▶ **Action item**:
From the first entry to the last, copy the material exactly as it stands.

(Given data Opens)

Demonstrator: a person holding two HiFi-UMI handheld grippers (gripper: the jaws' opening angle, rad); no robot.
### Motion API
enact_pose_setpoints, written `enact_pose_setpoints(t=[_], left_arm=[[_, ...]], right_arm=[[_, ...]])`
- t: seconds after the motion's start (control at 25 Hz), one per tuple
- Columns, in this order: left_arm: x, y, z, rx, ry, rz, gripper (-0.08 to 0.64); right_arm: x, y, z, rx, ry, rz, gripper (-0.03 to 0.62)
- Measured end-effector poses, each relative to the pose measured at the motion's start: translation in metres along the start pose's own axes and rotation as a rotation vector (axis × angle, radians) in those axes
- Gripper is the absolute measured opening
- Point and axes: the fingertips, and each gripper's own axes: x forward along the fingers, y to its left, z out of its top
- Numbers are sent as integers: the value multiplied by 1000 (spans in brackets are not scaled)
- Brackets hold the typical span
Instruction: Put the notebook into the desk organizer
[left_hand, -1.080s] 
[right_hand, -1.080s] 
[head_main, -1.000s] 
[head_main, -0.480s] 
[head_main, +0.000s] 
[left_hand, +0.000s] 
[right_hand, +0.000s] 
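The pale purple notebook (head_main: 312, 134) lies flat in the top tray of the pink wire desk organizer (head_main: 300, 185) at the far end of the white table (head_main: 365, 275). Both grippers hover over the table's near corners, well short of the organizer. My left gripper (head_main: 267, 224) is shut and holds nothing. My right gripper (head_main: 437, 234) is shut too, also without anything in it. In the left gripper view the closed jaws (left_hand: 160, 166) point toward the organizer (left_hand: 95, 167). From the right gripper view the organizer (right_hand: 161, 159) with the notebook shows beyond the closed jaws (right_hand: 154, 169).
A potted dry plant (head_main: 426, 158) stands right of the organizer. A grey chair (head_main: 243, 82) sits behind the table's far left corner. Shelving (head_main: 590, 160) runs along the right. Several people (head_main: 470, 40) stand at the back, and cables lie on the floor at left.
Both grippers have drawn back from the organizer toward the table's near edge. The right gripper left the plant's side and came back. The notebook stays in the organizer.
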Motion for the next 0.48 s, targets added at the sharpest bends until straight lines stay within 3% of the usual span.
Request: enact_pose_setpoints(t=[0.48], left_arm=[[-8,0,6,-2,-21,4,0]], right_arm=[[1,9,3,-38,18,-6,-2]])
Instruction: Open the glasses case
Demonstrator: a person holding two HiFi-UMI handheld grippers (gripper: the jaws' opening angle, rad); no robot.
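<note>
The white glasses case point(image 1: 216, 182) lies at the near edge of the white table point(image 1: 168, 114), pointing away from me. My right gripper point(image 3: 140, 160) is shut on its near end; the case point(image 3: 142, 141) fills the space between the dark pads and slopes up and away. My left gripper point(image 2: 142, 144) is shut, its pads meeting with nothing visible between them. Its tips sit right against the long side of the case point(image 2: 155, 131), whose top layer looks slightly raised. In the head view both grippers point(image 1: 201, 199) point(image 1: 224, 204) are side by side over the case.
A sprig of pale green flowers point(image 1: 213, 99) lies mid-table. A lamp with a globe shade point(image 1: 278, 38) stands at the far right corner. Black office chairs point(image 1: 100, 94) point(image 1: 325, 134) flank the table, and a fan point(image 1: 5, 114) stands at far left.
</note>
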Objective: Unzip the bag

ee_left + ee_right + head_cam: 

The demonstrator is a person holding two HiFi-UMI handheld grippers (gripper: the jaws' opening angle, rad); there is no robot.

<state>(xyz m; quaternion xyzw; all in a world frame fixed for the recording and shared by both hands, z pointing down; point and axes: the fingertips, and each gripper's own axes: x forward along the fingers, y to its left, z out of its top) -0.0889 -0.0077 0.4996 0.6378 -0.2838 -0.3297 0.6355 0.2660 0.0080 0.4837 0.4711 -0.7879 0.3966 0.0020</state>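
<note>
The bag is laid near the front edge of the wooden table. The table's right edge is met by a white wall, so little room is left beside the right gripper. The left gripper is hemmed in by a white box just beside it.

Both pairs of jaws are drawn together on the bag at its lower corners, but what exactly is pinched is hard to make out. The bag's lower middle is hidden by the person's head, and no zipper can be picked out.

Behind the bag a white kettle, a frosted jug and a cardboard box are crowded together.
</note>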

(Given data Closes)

▶ **Written response**:
Demonstrator: a person holding two HiFi-UMI handheld grippers (gripper: the jaws' opening angle, rad); no robot.
### Motion API
enact_pose_setpoints, written `enact_pose_setpoints(t=[_], left_arm=[[_, ...]], right_arm=[[_, ...]])`
- t: seconds after the motion's start (control at 25 Hz), one per tuple
- Columns, in this order: left_arm: x, y, z, rx, ry, rz, gripper (-0.08 to 0.64); right_arm: x, y, z, rx, ry, rz, gripper (-0.03 to 0.62)
- Measured end-effector poses, each relative to the pose measured at the motion's start: translation in metres along the start pose's own axes and rotation as a rotation vector (axis × angle, radians) in those axes
- Gripper is the absolute measured opening
- Point and axes: the fingertips, and each gripper's own axes: x forward along the fingers, y to its left, z out of its top
- Numbers are sent as integers: the value multiplied by 1000 (spans in brackets are not scaled)
- Brackets hold the typical span
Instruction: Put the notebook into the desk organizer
[left_hand, -1.080s] 
[right_hand, -1.080s] 
[head_main, -1.000s] 
[head_main, -0.480s] 
[head_main, +0.000s] 
[left_hand, +0.000s] 
[right_hand, +0.000s] 
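The pale purple notebook (head_main: 312, 134) lies flat in the top tray of the pink wire desk organizer (head_main: 300, 185) at the far end of the white table (head_main: 365, 275). Both grippers hover over the table's near corners, well short of the organizer. My left gripper (head_main: 267, 224) is shut and holds nothing. My right gripper (head_main: 437, 234) is shut too, also without anything in it. In the left gripper view the closed jaws (left_hand: 160, 166) point toward the organizer (left_hand: 95, 167). From the right gripper view the organizer (right_hand: 161, 159) with the notebook shows beyond the closed jaws (right_hand: 154, 169).
A potted dry plant (head_main: 426, 158) stands right of the organizer. A grey chair (head_main: 243, 82) sits behind the table's far left corner. Shelving (head_main: 590, 160) runs along the right. Several people (head_main: 470, 40) stand at the back, and cables lie on the floor at left.
Both grippers have drawn back from the organizer toward the table's near edge. The right gripper left the plant's side and came back. The notebook stays in the organizer.
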Motion for the next 0.48 s, targets added at the sharpest bends until straight lines stay within 3% of the usual span.
Request: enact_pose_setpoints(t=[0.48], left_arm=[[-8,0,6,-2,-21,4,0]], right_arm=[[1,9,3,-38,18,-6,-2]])
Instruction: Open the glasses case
Demonstrator: a person holding two HiFi-UMI handheld grippers (gripper: the jaws' opening angle, rad); no robot.
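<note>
The white glasses case point(image 1: 216, 182) lies at the near edge of the white table point(image 1: 168, 114), pointing away from me. My right gripper point(image 3: 140, 160) is shut on its near end; the case point(image 3: 142, 141) fills the space between the dark pads and slopes up and away. My left gripper point(image 2: 142, 144) is shut, its pads meeting with nothing visible between them. Its tips sit right against the long side of the case point(image 2: 155, 131), whose top layer looks slightly raised. In the head view both grippers point(image 1: 201, 199) point(image 1: 224, 204) are side by side over the case.
A sprig of pale green flowers point(image 1: 213, 99) lies mid-table. A lamp with a globe shade point(image 1: 278, 38) stands at the far right corner. Black office chairs point(image 1: 100, 94) point(image 1: 325, 134) flank the table, and a fan point(image 1: 5, 114) stands at far left.
</note>
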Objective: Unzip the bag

ee_left + ee_right + head_cam: 

The demonstrator is a person holding two HiFi-UMI handheld grippers (gripper: the jaws' opening angle, rad); there is no robot.

<state>(xyz m; quaternion xyzw; all in a world frame fixed for the recording and shared by both hands, z pointing down; point and axes: the fingertips, and each gripper's own axes: x forward along the fingers, y to its left, z out of its top) -0.0889 -0.0077 0.4996 0.6378 -0.2838 -0.3297 0.6355 0.2660 0.0080 0.4837 0.4711 -0.7879 0.3966 0.0020</state>
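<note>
The bag is laid near the front edge of the wooden table. The table's right edge is met by a white wall, so little room is left beside the right gripper. The left gripper is hemmed in by a white box just beside it.

Both pairs of jaws are drawn together on the bag at its lower corners, but what exactly is pinched is hard to make out. The bag's lower middle is hidden by the person's head, and no zipper can be picked out.

Behind the bag a white kettle, a frosted jug and a cardboard box are crowded together.
</note>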

Nothing further remains for this exercise.